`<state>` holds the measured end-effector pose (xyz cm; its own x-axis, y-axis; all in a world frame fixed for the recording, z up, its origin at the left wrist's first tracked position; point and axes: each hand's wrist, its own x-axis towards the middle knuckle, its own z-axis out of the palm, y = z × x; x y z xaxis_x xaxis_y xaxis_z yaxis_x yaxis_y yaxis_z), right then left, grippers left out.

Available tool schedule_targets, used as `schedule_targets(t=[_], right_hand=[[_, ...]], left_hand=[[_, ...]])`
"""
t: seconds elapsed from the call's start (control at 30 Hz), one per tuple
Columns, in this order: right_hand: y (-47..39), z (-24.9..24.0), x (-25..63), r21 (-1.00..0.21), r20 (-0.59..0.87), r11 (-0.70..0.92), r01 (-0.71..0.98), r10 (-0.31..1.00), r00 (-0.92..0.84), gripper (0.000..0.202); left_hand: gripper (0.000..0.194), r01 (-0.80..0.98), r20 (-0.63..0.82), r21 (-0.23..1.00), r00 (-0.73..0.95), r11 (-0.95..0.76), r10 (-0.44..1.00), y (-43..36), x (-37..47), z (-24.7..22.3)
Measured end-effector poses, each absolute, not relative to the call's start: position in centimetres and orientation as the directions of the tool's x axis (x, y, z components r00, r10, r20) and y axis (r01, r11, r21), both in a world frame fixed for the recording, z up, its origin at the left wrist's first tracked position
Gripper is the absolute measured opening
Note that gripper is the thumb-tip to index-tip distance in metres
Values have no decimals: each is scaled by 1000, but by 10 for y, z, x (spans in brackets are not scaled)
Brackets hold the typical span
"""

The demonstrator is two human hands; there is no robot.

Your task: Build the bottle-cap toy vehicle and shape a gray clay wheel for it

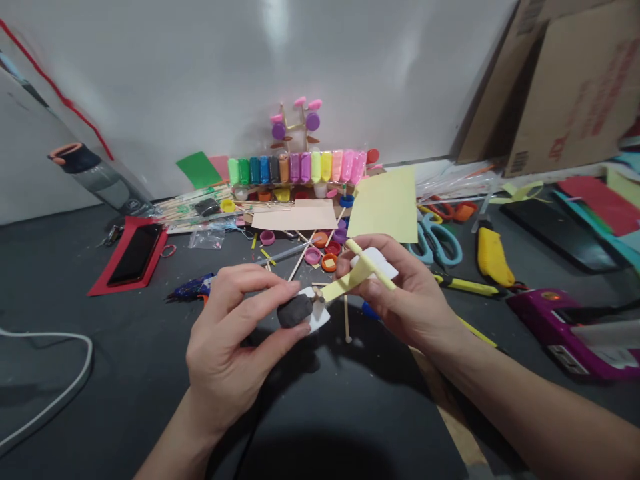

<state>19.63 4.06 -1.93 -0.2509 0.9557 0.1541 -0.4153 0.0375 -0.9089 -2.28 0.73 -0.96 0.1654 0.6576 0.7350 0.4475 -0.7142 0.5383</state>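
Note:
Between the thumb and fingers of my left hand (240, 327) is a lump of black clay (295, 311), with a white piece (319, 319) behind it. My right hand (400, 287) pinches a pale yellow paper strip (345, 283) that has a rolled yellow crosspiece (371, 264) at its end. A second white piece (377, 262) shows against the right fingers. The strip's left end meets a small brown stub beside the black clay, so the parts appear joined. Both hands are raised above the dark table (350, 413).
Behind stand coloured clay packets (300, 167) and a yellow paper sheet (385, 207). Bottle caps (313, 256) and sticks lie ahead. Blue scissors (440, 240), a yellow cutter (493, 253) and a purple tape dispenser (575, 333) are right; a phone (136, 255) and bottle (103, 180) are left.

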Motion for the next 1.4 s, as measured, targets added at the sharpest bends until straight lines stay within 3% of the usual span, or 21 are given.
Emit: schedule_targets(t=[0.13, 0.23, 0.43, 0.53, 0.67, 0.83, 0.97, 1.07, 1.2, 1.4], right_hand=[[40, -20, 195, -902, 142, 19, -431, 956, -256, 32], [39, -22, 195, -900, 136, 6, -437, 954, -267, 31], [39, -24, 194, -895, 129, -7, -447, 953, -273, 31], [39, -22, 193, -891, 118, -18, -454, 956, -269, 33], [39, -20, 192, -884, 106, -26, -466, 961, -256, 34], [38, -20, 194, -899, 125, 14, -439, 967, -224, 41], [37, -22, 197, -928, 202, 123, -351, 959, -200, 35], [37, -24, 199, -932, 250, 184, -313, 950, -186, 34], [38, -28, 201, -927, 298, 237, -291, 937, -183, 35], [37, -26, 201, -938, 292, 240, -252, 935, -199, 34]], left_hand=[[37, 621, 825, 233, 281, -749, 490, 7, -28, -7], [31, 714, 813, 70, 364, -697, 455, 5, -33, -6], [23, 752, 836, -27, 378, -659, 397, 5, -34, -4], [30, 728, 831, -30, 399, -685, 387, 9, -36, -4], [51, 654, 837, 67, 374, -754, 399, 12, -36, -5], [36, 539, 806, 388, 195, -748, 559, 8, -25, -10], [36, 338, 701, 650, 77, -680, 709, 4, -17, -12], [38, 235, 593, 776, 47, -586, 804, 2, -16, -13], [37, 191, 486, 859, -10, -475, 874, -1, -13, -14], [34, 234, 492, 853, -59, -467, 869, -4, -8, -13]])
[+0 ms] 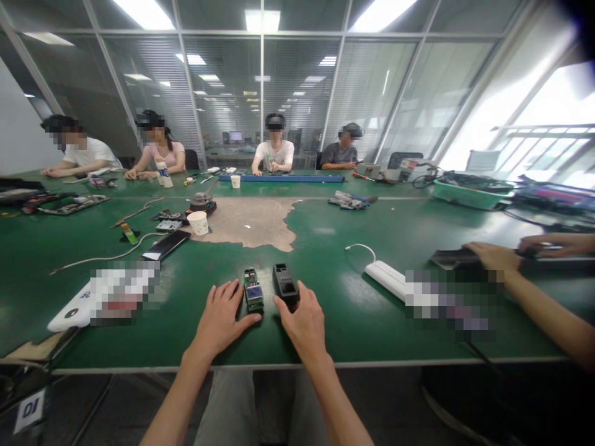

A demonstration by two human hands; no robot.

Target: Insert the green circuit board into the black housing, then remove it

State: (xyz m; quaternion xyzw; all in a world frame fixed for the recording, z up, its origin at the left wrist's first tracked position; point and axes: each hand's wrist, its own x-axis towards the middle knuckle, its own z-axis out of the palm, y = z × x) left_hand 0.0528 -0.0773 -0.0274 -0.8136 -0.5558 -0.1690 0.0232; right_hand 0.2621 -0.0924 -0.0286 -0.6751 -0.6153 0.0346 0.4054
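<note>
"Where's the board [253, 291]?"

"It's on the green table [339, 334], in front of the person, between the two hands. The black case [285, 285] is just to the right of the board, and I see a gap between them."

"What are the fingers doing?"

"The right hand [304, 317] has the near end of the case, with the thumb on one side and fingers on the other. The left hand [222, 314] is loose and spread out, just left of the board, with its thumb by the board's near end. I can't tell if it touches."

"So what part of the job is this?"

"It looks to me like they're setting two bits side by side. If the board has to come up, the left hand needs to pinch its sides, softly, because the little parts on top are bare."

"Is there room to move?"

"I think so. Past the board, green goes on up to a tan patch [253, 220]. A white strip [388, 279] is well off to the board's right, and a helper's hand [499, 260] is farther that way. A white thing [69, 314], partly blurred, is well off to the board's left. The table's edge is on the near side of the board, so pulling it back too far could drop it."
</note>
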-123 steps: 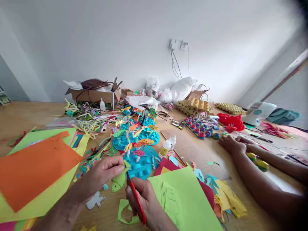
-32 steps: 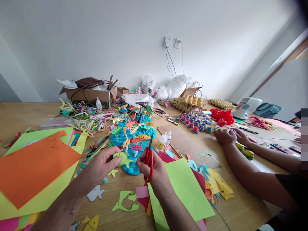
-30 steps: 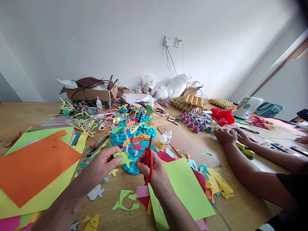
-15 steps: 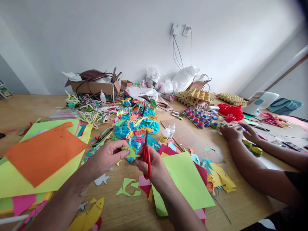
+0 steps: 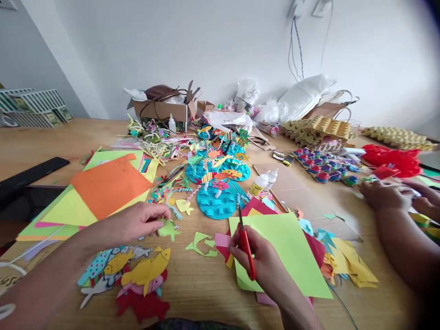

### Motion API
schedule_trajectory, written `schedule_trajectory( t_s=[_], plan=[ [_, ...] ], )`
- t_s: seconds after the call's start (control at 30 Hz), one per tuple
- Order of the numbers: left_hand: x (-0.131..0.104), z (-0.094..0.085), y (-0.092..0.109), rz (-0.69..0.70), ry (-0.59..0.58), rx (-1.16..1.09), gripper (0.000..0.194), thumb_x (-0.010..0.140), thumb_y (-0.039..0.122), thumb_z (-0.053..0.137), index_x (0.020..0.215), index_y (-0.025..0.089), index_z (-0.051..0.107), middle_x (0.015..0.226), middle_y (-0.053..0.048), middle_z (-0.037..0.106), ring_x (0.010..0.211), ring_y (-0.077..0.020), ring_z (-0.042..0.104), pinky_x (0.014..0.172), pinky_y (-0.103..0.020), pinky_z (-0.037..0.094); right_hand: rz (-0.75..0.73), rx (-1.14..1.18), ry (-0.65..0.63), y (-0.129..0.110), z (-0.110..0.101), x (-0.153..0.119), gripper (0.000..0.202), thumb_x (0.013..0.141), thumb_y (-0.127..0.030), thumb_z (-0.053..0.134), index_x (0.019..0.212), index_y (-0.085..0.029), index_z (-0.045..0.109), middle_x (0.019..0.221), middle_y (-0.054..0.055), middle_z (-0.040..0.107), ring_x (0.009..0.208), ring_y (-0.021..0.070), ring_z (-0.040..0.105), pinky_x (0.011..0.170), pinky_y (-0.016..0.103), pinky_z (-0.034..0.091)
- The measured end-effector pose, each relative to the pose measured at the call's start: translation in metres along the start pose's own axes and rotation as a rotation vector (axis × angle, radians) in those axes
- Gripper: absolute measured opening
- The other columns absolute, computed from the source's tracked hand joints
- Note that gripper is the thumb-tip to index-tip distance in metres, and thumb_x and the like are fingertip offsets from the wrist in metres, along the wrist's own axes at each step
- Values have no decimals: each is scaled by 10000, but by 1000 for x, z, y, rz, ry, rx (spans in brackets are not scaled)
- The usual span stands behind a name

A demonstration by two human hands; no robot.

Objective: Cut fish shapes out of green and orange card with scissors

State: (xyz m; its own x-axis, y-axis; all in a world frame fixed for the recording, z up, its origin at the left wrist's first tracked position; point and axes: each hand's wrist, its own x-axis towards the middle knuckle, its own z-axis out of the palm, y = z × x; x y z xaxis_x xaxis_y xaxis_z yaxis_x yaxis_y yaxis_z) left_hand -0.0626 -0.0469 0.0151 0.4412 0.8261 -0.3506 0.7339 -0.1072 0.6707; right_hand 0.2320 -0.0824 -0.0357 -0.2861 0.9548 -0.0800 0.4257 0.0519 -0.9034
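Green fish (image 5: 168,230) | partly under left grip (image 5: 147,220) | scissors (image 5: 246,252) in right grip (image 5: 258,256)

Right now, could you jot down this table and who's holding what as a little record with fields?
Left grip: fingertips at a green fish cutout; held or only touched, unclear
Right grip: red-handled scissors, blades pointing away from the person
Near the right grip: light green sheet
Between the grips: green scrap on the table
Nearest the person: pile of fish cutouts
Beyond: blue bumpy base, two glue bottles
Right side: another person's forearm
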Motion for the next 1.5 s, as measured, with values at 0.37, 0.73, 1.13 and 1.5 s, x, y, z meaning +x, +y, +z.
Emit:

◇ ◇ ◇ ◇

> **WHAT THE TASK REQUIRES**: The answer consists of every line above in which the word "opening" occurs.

> **SOLUTION TO THE EXERCISE**:
Gripper is the absolute measured opening
- Gripper: absolute measured opening

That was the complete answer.